Tangannya memegang sebuket bunga yang berisi bunga-bunga kesukaan Hinata; bunga lily, lavender, dan matahari.

Tangan tan itu menggenggam erat bunga itu. Hari ini adalah hari pernikahan mereka yang ke-17. Siapa sangka hubungan mereka sudah berjalan cukup lama. Anak-anak mereka kini sudah beranjak dewasa. Boruto sudah menjadi pemuda tangguh, dan Himawari menjadi gadis cantik yang selalu ceria.

Ia ingin merayakan hari jadi pernikahan mereka, biasanya Hinata tidak ingin sesuatu yang berlebihan jadi ia akan mengabulkannya. Sebuket bunga dengan cinta tidak masalah kan?

"Selamat hari jadi pernikahan, Hinata."

Dengan senyum yang merekah walau sedikit rasa pilu menghinggapi.

Naruto menaruh sebuket bunga itu pada sebuah nisan dihadapannya. Pria berambut kuning itu mencoba menahan air matanya yang hendak terjatuh. Ia harus kuat berada di depan pusara Hinata.

Wanitanya telah meninggal, yah takdir tuhan benar-benar memisahkan mereka.

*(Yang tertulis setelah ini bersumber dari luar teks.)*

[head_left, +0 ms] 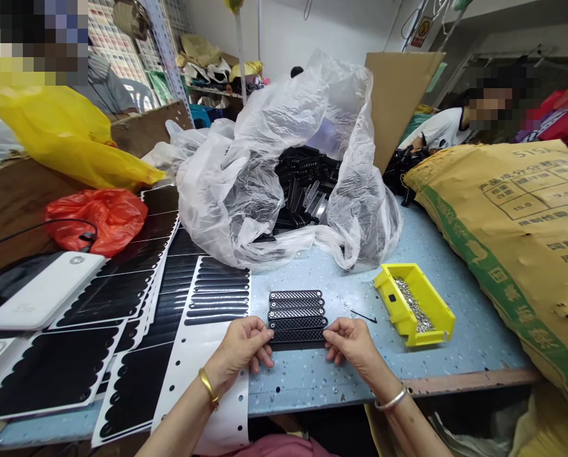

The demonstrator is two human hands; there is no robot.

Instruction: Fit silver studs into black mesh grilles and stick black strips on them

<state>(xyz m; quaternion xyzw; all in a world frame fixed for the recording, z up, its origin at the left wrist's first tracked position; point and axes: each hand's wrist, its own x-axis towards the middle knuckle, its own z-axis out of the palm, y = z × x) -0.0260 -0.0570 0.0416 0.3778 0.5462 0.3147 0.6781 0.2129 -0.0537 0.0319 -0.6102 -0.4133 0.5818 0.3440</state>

Betapa tersiksanya diri Naruto hidup tanpa Hinata. Sudah tidak ada lagi yang menyambut kepulangannya yang larut malam, tidak ada lagi yang mencemaskannya saat tidak dapat pulang.

Tidak ada lagi senyuman manis itu, tidak ada lagi omelan ringan dari wanita itu. Tidak ada lagi masakan nikmat dari wanita itu. Hinata sudah tidak ada lagi.

Pada akhirnya Naruto tidak dapat membendung perasaan sedihnya lagi, air matanya meluncur tanpa henti. Ia selalu berlagak kuat dihadapan anak-anaknya, dihadapan rakyatnya, teman-temannya. Namun tidak di depan pusara tak bernyawa dihadapannya.

Ini sudah tiga tahun berlalu sejak kematian istrinya. Dan tidak ada yang bisa menggantikan posisinya sampai kapanpun. Biarlah ia yang kini setia pada Hinata. Bertahan dengan setia pada cintanya sampai maut menjemputnya dan mempertemukannya.